Watch a video about this IMCHA-supported research in Mali
Overcoming hurdles to equity in Nigeria
Nigeria has also implemented various programs to promote health equity and reduce high rates of maternal illness and death. The country’s policies emphasize the provision of quality care for women from conception through pregnancy and the postnatal period, but it has yet to achieve its goals among the most vulnerable women.
The Women's Health and Action Research Centre in Nigeria and the University of Ottawa in Canada launched a project in 20 communities in Edo, a state in the Niger Delta region, to identify why many women didn’t use primary healthcare services for maternal and child health. Working with the federal and state ministries of health, they also set out to design and test innovative, community-led interventions to overcome the barriers they identified.

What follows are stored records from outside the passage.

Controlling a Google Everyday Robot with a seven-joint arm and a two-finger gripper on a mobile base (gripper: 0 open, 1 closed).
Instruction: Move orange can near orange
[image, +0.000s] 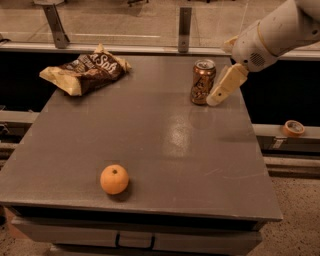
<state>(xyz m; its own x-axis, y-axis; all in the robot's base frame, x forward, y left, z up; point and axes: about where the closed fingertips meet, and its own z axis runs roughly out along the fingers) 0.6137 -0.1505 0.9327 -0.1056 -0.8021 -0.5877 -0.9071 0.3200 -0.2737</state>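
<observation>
A white robot arm (280, 30) reaches in from the upper right and ends in a cream-coloured two-finger gripper (220, 71) at the far right side of a flat grey table (150, 150). Its fingers are spread apart and clasp nothing: the long lower finger (226, 86) slants down and to the left, and the shorter one (230, 43) shows higher up by the wrist. Just left of the lower finger, close beside it or touching, stands an upright orange-brown metallic soda can with a silver top (202, 81). A small round orange fruit (114, 179) lies well apart from the gripper, far to its lower left, near the front edge of the table. A crinkled dark brown and yellow chip bag (85, 72) lies far to the gripper's left, at the back corner. Lower right of the gripper, off the table, a small tan roll of tape (293, 128) rests on a ledge.
</observation>
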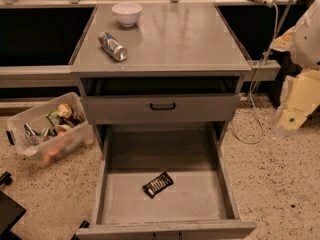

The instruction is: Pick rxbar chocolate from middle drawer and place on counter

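Speckled beige floor (280, 184) flanks the deep gray metal middle drawer (125, 196). Lying flat there, the black-wrapped rxbar chocolate (158, 184) may be pushed rather than gripped. Whether the pale gripper (292, 115), far right, is open or closed cannot be told.

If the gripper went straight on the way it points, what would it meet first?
Probably the speckled floor right of the middle drawer: the gripper, at the right edge, seems to tip down-left. Depth is unclear.
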### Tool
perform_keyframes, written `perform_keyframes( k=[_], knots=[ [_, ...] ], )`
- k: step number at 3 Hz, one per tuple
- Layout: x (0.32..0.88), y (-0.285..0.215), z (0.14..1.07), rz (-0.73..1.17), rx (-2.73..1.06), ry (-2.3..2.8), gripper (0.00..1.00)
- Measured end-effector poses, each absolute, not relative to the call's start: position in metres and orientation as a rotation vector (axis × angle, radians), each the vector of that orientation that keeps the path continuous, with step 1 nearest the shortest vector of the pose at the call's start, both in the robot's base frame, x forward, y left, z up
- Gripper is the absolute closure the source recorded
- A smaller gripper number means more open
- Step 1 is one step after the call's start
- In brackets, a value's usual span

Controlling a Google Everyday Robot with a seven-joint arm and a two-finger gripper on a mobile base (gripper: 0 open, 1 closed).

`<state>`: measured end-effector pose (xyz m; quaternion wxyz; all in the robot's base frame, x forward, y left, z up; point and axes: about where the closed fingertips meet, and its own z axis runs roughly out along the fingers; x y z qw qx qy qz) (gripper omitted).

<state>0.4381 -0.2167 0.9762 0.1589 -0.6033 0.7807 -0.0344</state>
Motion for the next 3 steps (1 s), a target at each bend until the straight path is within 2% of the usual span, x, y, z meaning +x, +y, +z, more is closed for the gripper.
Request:
perform_keyframes(
  k=[3],
  knots=[
    [0.446,-0.206,0.959,-0.156,-1.783,2.192,0.00]
  ],
)
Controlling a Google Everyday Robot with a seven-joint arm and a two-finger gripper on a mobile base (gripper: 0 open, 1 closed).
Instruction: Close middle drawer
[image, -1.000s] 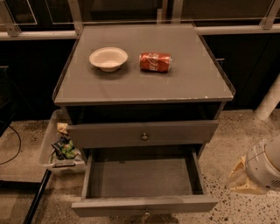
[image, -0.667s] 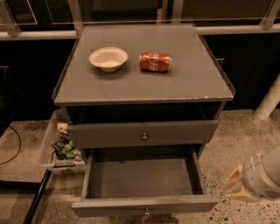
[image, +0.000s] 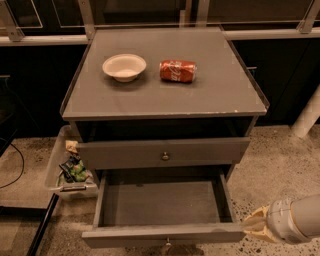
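Now, steering remotely, I have the pincer (image: 250, 225), clenched or released I cannot tell, just beside the right end of the pulled-out middle drawer (image: 160, 234), whose long front stretches leftward and must travel back into the cabinet (image: 215, 97).

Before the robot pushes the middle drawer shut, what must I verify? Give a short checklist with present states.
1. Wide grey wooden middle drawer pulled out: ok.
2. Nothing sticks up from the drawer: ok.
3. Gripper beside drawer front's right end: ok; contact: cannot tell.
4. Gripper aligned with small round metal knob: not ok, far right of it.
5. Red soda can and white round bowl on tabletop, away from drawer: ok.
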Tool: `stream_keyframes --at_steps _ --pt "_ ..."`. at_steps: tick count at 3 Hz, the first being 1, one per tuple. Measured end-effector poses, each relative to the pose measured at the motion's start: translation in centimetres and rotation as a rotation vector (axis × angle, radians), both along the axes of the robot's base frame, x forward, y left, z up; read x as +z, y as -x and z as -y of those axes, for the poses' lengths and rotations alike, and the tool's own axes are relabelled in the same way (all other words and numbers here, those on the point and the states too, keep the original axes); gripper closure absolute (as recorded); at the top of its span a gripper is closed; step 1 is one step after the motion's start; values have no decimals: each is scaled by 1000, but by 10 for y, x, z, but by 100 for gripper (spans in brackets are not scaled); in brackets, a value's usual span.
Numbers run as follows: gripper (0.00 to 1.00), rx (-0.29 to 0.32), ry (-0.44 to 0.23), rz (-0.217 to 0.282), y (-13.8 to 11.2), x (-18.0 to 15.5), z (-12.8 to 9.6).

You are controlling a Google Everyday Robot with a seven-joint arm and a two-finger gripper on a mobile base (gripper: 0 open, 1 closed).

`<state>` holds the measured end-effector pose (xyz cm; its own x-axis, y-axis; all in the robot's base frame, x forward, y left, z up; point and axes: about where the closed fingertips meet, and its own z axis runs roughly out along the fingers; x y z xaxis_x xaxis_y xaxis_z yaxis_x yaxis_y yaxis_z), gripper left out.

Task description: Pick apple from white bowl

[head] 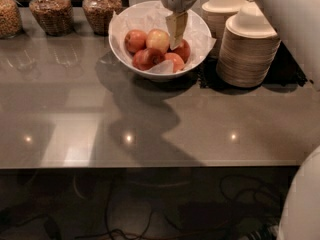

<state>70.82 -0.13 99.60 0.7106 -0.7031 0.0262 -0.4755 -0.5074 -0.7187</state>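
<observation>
The white bowl point(122, 46), lined with crinkled white paper, stands at the back middle of the grey counter. It holds several apples. The palest apple point(156, 40), yellowish-pink, lies in the upper middle, with deeper red apples point(144, 59) around it. My gripper point(175, 34) reaches down from above into the bowl. Its tip hangs just right of the pale apple and partly hides a red apple point(184, 50) behind it. I see nothing held in it.
Two stacks of beige disposable bowls point(247, 49) stand right of the white bowl. Glass jars of grain point(101, 6) line the back left. My white arm body point(295, 29) fills the right edge. The counter's front edge point(150, 165) runs across the lower frame.
</observation>
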Motion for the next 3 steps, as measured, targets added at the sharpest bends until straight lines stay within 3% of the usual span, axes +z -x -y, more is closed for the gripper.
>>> stream_keyframes --at_steps 3 --pt "1 167 257 66 -11 -42 -13"
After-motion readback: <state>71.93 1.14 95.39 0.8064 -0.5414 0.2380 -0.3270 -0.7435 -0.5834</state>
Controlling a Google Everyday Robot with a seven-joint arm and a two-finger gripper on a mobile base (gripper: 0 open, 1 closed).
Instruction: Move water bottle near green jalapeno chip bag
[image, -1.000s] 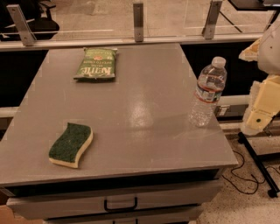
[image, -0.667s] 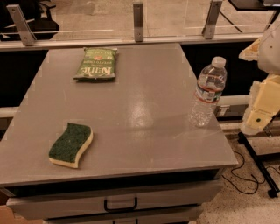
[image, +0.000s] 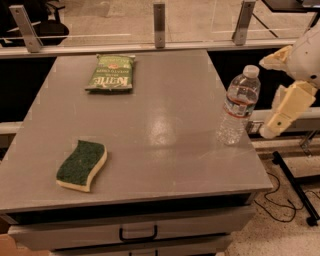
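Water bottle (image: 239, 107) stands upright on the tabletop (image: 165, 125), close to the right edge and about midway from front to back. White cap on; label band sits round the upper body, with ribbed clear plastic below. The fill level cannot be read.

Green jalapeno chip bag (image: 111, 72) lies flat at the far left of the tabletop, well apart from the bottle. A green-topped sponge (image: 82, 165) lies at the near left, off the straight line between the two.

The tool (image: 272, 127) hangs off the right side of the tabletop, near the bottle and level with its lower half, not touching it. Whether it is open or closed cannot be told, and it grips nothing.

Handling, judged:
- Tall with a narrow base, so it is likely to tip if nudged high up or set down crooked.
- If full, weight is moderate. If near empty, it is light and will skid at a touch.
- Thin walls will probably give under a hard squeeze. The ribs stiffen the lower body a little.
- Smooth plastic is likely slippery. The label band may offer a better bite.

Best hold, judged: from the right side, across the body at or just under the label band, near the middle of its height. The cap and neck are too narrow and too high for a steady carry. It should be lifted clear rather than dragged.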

Through household surveys, focus group discussions with women and men, conversations with community leaders, and interviews with health providers and government officials, the research team determined that fewer than 47% of pregnant women used available primary healthcare services. The inability to pay was a major barrier to accessing care, as were long distances to facilities on bad roads and the poor quality of services.
The research team worked with community stakeholders to understand and address these bottlenecks more fully. Developed with and led by community members, interventions included creating a revolving fund for drugs and a community health insurance fund. By reducing the amount that individuals must pay for care, these funds contribute to equitable access. In addition, a text messaging service, Text4Life, was launched for pregnant women who lacked the means of transportation to facilities. The system links these women to registered taxi drivers who can quickly bring them to health centres when they are in labour.
The result? The demand for skilled maternal and child healthcare services increased threefold and even fourfold in some areas. Among the many factors that contributed to this success were the interventions that responded to issues identified by the communities themselves and community participation in their design and implementation. The resulting sense of ownership contributes to sustainable change.
Watch a video about this IMCHA-supported research in Nigeria
The importance of communities
These projects showed that making healthcare available is not enough to foster equity: governments and implementing agencies must also work with communities to ensure that everyone, including the most marginalized, can access services.
Acknowledging inequities and being willing to tackle them are critical to meeting the goals of the 2030 Agenda for Sustainable Development. As IMCHA research shows, clearly identifying those most in need of services and their barriers to access, by and with communities, is crucial to achieving greater equity.
Watch a video about the IMCHA-supported research that improved equity to save lives
- Lessons from the Innovating for Maternal and Child Health in Africa initiative show how communities can help to identify and address barriers to health equity.
- In Mali, broader community participation with defined roles and guidelines is helping the government offer free health services to the neediest.
- In Nigeria, communities are identifying and helping to address barriers preventing women from accessing and using health services.